(Required work)
Could you copy every line from the material below in which "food" appears?

[Start of section]

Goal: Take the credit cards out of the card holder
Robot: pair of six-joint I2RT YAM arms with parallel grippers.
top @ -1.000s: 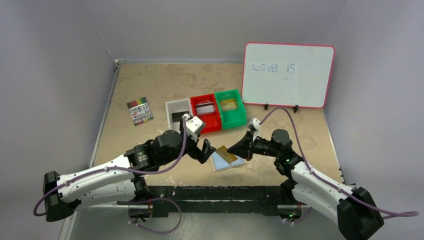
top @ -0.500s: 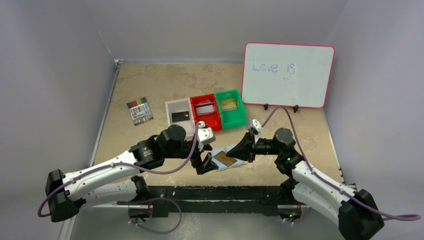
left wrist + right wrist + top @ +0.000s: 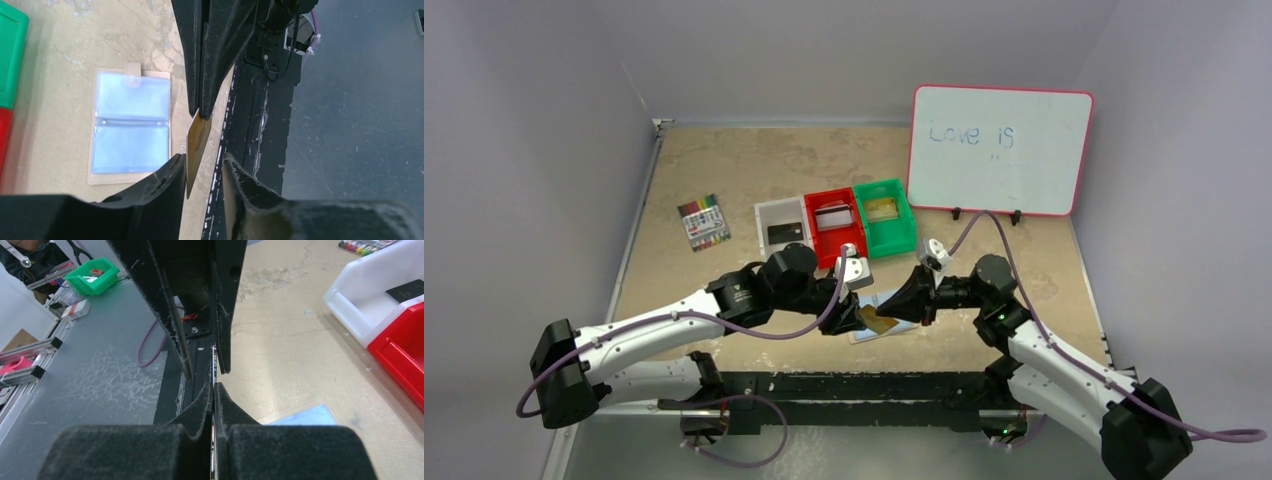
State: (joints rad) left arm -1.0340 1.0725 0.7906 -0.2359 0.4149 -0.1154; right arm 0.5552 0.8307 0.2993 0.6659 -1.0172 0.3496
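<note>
The card holder lies open on the table, pale blue inside with a tan rim. Just above it, a gold credit card hangs on edge. My right gripper is shut on its far end. My left gripper straddles the near end. One of its fingers touches the card, and a gap remains on the other side. A black card lies in the white bin, a silver one in the red bin, and a gold one in the green bin.
White, red and green bins stand in a row just behind the grippers. A marker pack lies at the left. A whiteboard stands at the back right. The table's black front edge is close by.
My left arm has swung right, up to the gold card, and its jaws have narrowed round the card's near end. The right gripper has lifted the card slightly off the holder.
</note>
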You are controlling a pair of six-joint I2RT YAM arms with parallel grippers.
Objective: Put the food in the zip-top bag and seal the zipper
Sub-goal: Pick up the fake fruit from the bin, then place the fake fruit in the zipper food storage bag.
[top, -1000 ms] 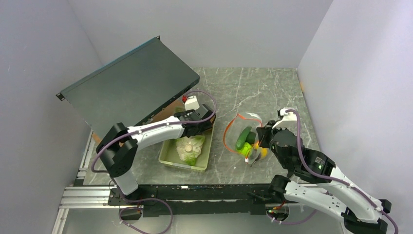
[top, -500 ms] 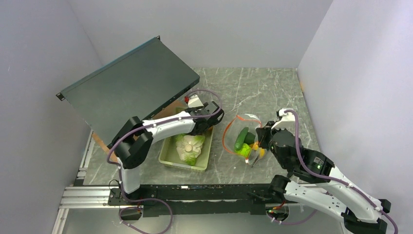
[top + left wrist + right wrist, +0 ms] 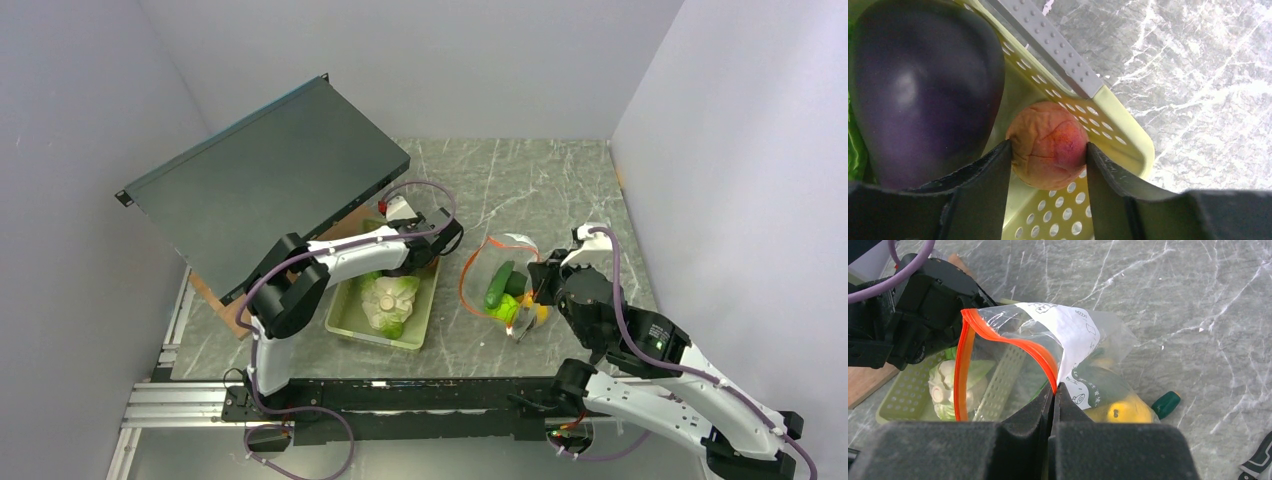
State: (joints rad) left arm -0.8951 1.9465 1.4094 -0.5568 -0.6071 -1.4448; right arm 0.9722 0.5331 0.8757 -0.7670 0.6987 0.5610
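Note:
The clear zip-top bag [image 3: 505,290] lies right of the tray, its mouth held open. It holds a green piece [image 3: 497,284] and a yellow piece [image 3: 1125,412]. My right gripper [image 3: 1054,386] is shut on the bag's edge at the orange-red zipper [image 3: 965,360], and it shows in the top view [image 3: 535,285] too. My left gripper [image 3: 1049,146] is shut on a peach-orange fruit [image 3: 1048,130] over the far right corner of the pale green tray [image 3: 1120,125]. It also shows in the top view [image 3: 440,240]. A dark purple piece [image 3: 923,90] sits beside the fruit.
A pale cabbage-like piece [image 3: 388,300] lies in the tray [image 3: 352,325]. A green-handled screwdriver [image 3: 1165,404] lies just behind the bag. A large dark panel [image 3: 260,180] leans at the back left over a wooden board [image 3: 215,295]. Walls close in on three sides.
My left gripper has moved right along the tray's far end to its right corner. My right gripper has stayed on the bag's edge, shifting only slightly.

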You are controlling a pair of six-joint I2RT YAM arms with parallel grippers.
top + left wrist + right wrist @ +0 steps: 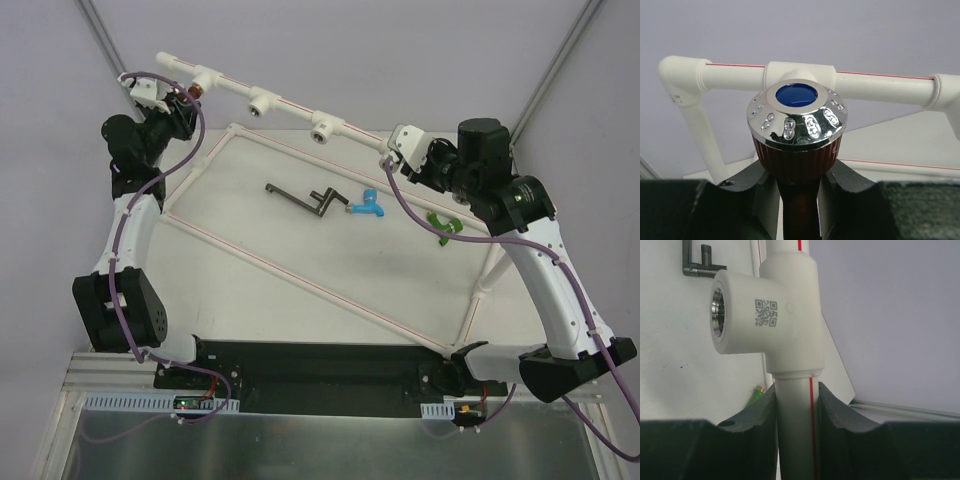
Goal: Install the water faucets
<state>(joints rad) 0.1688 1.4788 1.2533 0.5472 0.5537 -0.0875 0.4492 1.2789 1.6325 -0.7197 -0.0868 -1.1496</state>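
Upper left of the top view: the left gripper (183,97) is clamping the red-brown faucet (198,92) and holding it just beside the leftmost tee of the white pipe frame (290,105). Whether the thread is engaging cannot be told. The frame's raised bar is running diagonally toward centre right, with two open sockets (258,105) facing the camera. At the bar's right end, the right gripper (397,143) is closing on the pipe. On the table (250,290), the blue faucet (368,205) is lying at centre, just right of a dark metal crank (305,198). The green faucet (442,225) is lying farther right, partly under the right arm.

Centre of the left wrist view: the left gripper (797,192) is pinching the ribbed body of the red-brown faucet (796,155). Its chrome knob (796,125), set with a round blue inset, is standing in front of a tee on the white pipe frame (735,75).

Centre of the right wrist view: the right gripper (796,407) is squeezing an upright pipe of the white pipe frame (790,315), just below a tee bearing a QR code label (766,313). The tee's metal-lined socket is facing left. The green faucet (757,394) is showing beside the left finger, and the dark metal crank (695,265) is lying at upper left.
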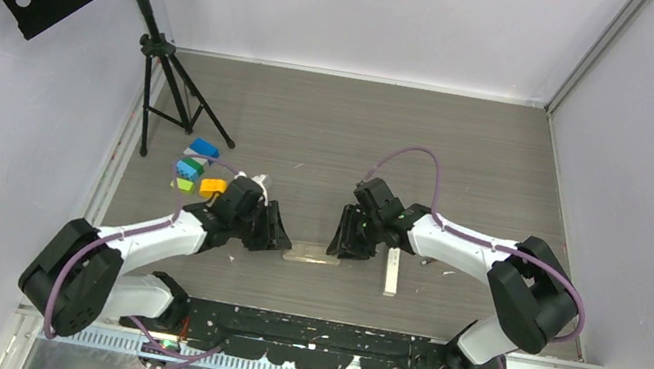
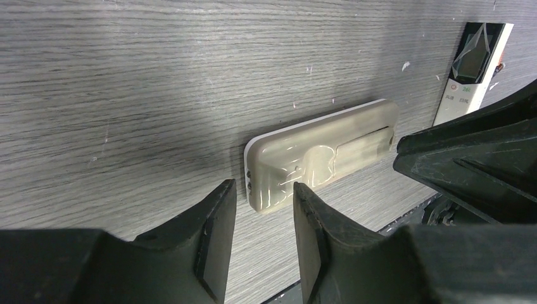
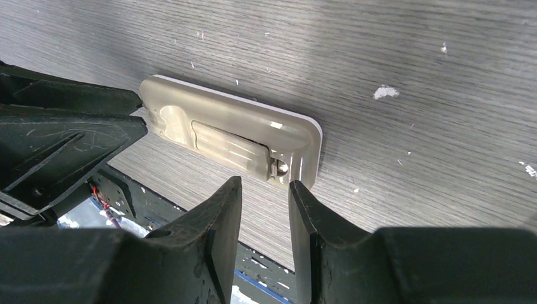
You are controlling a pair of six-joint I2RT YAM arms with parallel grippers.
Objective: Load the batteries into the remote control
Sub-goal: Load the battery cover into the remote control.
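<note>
The remote control (image 1: 310,257) lay flat on the worktop (image 1: 332,135), back side up. It sat directly between the two sets of jaws, its long body running from one set toward the other. The left jaws stood spread, with a clear gap between their fingertips (image 2: 218,221) and nothing in that gap. The nearer end of the remote control (image 2: 323,155) sat just ahead of those tips, close to them but not between them.

The right jaws were spread in the same way and held nothing. Their fingertips (image 3: 221,215) pointed at the opposite end of the remote control (image 3: 234,130) and stopped just short of it.

A ribbed battery cover (image 3: 228,144) was set into the remote's back, toward the end by the right jaws. A small notch showed at the cover's edge closest to those jaws. The cover seemed slightly lifted there, though the angle made that hard to be sure of.

A second remote (image 1: 392,275), white and display side up, lay on the outer side of the right jaws, near the first remote but apart from it. A cluster of coloured toy blocks (image 1: 193,171) sat behind the left jaws, beside that arm's wrist. Farther behind the left jaws, a black music stand (image 1: 150,42) stood in the far corner of the worktop.
</note>
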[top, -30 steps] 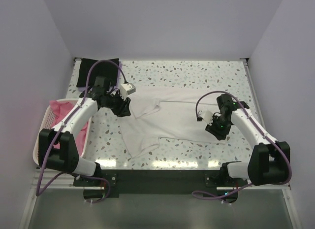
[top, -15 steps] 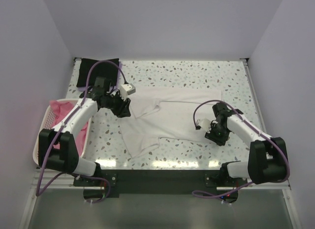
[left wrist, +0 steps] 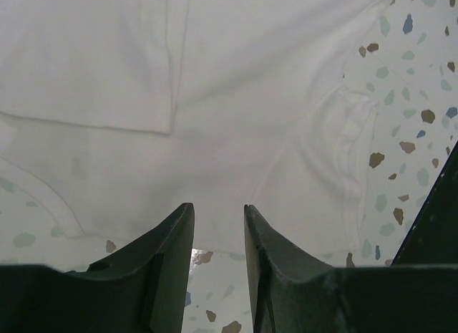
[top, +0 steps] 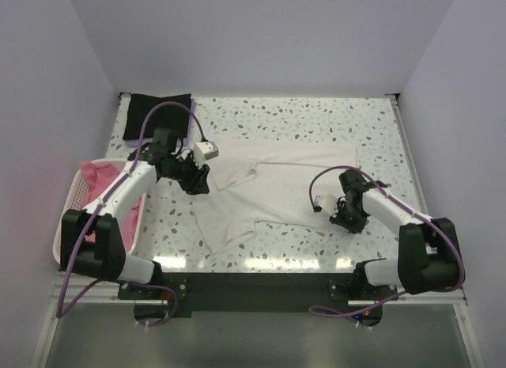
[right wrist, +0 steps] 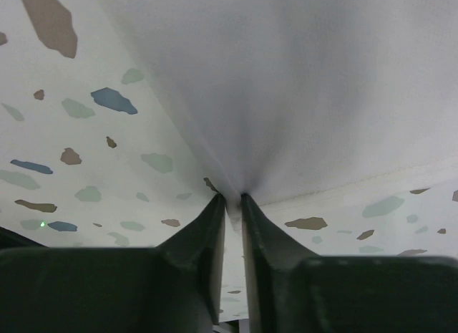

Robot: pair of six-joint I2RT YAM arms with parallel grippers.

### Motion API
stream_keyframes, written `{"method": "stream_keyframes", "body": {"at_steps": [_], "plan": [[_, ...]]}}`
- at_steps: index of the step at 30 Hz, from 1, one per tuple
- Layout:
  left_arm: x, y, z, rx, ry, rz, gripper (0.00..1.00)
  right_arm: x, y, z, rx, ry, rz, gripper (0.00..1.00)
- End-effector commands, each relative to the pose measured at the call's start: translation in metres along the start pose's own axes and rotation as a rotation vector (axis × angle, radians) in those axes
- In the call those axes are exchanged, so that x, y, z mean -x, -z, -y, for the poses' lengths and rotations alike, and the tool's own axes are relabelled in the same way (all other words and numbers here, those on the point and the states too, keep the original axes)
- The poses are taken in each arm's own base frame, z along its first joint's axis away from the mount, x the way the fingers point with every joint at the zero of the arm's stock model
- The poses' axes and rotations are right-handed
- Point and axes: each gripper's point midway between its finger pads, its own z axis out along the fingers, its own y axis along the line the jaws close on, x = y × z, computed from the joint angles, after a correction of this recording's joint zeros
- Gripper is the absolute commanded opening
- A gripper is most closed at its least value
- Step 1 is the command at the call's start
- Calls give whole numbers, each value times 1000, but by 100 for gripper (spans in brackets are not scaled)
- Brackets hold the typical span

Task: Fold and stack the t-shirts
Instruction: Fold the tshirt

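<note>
Right gripper (right wrist: pixel 232 198) is pinching the white t-shirt (top: pixel 277 182) by its edge | left gripper (left wrist: pixel 218 213) is hanging over it, jaws a little apart | we are seeing it lying on the speckled table (top: pixel 316 119).

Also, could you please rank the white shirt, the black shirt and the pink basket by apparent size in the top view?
1. white shirt, spread out.
2. pink basket, partly hidden.
3. black shirt, folded at the far corner.
</note>
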Motion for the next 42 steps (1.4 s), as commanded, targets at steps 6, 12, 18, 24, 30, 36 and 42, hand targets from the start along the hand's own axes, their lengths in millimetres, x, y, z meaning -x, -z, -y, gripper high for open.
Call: {"method": "stream_keyframes", "body": {"at_steps": [6, 12, 18, 24, 30, 36, 42], "plan": [[-76, -8, 65, -85, -397, -215, 39, 5, -5, 6, -22, -9, 12, 0], [-110, -26, 74, -78, -527, -322, 41, 11, 3, 12, -33, -29, 27, 0], [-115, -43, 69, -37, -579, -364, 43, 13, 5, 15, -30, -42, 24, 0], [-136, -55, 67, -55, -593, -419, 43, 15, 6, 18, -34, -44, 25, 0], [-167, -51, 71, -92, -590, -497, 22, 14, 8, 18, -33, -35, 24, 0], [-162, -30, 84, -132, -590, -500, 0, 9, 25, -3, 30, -22, 33, 0], [-110, -11, 89, -112, -613, -393, 0, 2, 38, -3, 4, 18, 24, 0]]}}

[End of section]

(Worked solution)
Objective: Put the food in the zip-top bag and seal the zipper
Sub-goal: Pick up the fake fruit from the bin, then place the fake fruit in the zipper food storage bag.

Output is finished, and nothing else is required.